Francesco Tabusso (1930-2012), nato a Sesto San Giovanni, frequenta lo studio di Felice Casorati fino al 1954. Nel 1953 fonda insieme ad Aimone, Francesco Casorati, Chessa, Niotti, la rivista Orsa Minore, dove si intrecciano dibattiti sulle arti figurative e sugli sviluppi delle neoavanguardie. Sono di questi anni le prime affermazioni nel panorama artistico di Torino. Nel 1954 partecipa alla Biennale di Venezia, dove presenta Comizio, Festa campestre e Albero caduto. Sarà nuovamente invitato nel 1956, nel 1958 e nel 1966 con una sala personale. Trentenne, Tabusso è pittore affermato, con inviti alle più prestigiose rassegne internazionali, tra cui Bruxelles, New York, Mosca, Alessandria d’Egitto. Del 1963 è la personale alla Galleria milanese di Ettore Gian Ferrari, con cui inizia un fecondo rapporto di lavoro e di amicizia. Da quest’anno insegna Discipline Pittoriche al Liceo Artistico dell’Accademia di Brera a Bergamo, e in seguito, fino al 1984, al Liceo Artistico dell’Accademia Albertina di Torino. Qui, nel 1972, inizia la sua collaborazione con la galleria Davico di Silvano Gherlone. Nel 1975 realizza la Grande Pala Absidale Il Cantico delle Creature per la Chiesa di San Francesco d’Assisi a Milano, progettata da Giò Ponti, opera completata successivamente con quattro trittici dedicati ai Fioretti di San Francesco. Poi la mostra Hommage à Grünewald, a Colmar, Torino e Milano. Nel 1983 la Mostra Antologica a Palazzo Robellini di Acqui Terme, la prima di tante: nel 1991 ad Asti, in occasione della realizzazione del Palio; nel 1997 al Palazzo Salmatoris, di Cherasco; nel 1998 alla Sala Bolaffi di Torino; nel 2000 al Centre Saint Bènin di Aosta; nel 2002 al Complesso Monumentale di S. Michele a Ripa Grande, a Roma.
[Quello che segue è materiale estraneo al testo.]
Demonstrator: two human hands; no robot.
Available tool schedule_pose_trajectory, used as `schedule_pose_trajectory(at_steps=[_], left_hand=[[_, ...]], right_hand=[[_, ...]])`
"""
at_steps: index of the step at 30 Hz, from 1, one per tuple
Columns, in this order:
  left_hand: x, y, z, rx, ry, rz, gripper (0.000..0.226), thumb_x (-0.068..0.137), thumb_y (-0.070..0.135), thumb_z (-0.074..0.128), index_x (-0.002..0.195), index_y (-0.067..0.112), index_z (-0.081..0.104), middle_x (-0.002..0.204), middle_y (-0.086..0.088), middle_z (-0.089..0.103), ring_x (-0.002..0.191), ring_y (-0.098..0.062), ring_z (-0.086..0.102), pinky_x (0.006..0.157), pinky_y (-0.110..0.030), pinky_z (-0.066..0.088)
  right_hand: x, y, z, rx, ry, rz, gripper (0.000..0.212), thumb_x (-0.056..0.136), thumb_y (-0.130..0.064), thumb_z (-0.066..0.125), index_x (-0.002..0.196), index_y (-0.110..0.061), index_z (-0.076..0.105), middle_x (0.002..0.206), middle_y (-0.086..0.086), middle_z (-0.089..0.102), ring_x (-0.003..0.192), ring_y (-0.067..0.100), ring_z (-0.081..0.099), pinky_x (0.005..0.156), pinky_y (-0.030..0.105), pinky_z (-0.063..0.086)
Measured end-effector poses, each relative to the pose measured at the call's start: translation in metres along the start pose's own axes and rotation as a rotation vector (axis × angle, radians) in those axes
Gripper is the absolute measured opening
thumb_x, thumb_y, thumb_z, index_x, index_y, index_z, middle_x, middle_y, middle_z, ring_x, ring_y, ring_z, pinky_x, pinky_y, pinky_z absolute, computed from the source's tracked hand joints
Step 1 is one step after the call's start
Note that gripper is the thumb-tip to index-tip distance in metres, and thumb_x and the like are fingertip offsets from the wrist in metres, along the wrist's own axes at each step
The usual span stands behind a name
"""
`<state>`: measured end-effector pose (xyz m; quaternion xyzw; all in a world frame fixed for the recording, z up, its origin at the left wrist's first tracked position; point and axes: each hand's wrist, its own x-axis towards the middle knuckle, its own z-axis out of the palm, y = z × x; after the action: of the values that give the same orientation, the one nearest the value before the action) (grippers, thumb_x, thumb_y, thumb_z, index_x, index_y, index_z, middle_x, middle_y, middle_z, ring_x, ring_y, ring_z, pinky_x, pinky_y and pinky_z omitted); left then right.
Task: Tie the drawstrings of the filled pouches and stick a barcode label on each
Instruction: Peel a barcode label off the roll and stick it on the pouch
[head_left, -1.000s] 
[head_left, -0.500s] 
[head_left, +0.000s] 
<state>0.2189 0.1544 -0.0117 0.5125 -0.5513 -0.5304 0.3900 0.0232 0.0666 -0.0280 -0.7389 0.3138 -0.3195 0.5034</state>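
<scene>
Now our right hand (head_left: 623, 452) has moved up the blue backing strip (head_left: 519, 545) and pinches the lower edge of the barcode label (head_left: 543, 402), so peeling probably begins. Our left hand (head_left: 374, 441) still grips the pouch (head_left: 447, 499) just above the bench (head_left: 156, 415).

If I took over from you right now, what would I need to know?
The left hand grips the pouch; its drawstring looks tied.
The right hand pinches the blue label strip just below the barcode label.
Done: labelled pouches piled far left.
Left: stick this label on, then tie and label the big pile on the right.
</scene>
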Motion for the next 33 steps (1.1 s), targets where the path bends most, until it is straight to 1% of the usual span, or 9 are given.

Jean-Pierre Velly (1943-1990), incisore, pittore e disegnatore francese, nato ad Audierne. Dipinge e disegna fin dall’infanzia: le prime opere conosciute risalgono agli anni 1950 (vedute del porto di Audierne, barche e chiese). Scopre l’incisione e si avvia allo studio e alla pratica di questa tecnica. Le sue incisioni sono spesso sia all’acquaforte sia al bulino. Conosce François Lunven, Philippe Mohlitz, Hansjurg Brunner. Si trasferisce alla Villa Medici, diretta da Balthus, dove esegue circa trentacinque incisioni su rame con un’impronta visionaria, apocalittica ed ermetica. Inizia a disegnare a punta d’argento, tecnica poco consueta, omaggio ai suoi maestri ideali del Rinascimento. Si dedica alla pittura soprattutto dal 1976 e nel 1978 presenta alla Galleria Don Chisciotte di Roma i suoi ultimi lavori in omaggio al poeta maledetto bretoneTristan Corbière (1845-1875): acquerelli e disegni sul tema della morte vista come passaggio. Nel 1980, sempre alla Galleria Don Chisciotte, si inaugura il Bestiaire Perdu, mostra composta da opere su carta di animali poco amati dall’uomo (topi, insetti, civette, rane, ecc.), con presentazione di Alberto Moravia e Jean Leymarie.
Negli anni Ottanta la produzione calcografica diminuisce a vantaggio del disegno, dell’acquerello e della pittura a olio (con soggetti floreali, alberi, paesaggi, ritratti e nudi).